If information about the benefits of education will not, on its own, persuade communities to keep girls in school, what will work? Initial studies found that addressing structural and contextual factors has the potential to improve the rates of girls’ entry and retention in high school.

Group 9
Based on these findings, Samata introduced a pilot intervention to reach 3,600 SC/ST girls in 69 high schools across 119 villages in Bagalkot and Bijapur Districts in north Karnataka. The project addresses the individual girl as well as the wider society and includes specific measures aimed at overcoming barriers and strengthening enabling factors. These include:

  • providing special tuition, career counselling and leadership training to improve girls’ academic success and broaden their aspirations
  • establishing reflection sessions for girls to share experiences and build solidarity and confidence
  • sensitising parents to value girls and recognize the importance of educating them
  • linking families to government programs that provide incentives for educating girls
  • using sports to encourage boys to respect girls and appreciate their rights
  • training school management committees and school staff to institute measures to increase girls’ safety and academic success
  • supporting community structures to understand the importance of girls’ education and take action

Samata is something of a pioneer in focusing on gender norms as it seeks to build positive norms to increase the value that communities place on girls themselves and on their education.
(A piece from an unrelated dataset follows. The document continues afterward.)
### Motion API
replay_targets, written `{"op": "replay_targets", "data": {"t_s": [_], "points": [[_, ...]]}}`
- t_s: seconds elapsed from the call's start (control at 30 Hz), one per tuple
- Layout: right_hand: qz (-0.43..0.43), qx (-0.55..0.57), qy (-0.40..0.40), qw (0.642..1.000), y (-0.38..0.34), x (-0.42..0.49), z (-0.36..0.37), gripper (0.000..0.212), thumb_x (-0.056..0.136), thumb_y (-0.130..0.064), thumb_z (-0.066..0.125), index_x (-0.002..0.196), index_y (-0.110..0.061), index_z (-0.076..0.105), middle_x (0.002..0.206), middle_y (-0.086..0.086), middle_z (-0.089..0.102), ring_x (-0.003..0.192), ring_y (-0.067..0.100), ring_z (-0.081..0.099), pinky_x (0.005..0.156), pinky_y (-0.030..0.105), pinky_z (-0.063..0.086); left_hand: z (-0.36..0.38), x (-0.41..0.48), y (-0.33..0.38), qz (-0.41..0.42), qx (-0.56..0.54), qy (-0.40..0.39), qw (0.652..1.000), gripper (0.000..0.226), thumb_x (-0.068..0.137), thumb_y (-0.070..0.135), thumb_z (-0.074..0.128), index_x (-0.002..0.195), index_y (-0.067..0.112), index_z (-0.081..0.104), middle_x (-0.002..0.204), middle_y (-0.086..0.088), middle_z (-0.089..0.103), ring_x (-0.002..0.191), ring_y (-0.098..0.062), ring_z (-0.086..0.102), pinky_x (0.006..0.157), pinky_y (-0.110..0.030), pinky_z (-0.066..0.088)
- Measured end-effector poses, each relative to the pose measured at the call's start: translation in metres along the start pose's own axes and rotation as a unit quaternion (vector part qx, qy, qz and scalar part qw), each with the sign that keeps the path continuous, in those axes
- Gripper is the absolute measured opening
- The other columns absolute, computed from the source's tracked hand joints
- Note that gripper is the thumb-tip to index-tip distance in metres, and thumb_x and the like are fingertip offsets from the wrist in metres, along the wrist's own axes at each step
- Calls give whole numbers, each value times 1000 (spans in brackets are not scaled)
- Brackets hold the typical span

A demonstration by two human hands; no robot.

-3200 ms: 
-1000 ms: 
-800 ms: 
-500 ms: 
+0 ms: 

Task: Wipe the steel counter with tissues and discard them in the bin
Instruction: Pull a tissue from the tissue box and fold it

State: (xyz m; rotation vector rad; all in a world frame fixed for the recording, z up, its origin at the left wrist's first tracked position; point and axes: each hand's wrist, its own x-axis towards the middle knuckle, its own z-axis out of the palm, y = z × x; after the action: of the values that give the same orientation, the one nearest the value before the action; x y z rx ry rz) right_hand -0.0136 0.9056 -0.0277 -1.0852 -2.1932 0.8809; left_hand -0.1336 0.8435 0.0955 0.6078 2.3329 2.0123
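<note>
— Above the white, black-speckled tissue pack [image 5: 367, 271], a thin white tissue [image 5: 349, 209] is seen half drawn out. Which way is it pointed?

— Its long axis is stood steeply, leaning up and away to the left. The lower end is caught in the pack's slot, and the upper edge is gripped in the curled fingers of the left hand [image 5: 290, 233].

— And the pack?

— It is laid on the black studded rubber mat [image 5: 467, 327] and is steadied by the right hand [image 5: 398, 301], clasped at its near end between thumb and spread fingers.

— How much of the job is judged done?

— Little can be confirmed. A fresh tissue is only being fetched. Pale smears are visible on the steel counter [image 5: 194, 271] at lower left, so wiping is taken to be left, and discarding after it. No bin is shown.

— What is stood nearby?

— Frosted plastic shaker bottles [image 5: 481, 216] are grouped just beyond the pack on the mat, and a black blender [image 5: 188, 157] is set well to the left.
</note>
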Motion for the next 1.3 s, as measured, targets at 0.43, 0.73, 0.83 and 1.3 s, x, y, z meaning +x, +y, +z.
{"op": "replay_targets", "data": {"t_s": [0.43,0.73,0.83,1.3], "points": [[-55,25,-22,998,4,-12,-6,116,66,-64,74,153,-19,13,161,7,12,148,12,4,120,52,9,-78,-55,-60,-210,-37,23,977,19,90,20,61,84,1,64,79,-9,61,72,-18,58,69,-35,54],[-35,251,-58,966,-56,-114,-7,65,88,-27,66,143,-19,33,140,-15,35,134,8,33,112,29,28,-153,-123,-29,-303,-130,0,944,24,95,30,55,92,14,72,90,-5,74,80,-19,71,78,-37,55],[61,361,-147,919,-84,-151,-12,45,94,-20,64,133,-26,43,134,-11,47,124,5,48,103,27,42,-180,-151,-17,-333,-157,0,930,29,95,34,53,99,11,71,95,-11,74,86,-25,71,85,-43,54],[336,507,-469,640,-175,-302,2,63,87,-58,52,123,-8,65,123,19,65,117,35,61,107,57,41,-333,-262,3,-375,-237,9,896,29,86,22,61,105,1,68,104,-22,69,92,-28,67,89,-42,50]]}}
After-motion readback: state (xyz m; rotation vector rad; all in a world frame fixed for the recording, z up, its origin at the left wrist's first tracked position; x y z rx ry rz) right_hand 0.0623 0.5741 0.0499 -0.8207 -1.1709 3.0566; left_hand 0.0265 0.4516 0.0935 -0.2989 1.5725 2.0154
Rigorous evaluation, to be completed in 2017, by KHPT and LSHTM will establish how effective Samata is as an integrated intervention, as well as assessing the different program strands.

The Samata project, as well as its research and evaluation components, is supported by the World Bank Group, the government of Karnataka and – through the STRIVE consortium – UKaid/ Department for International Development. The views expressed in this post do not necessarily reflect partners’ official policies.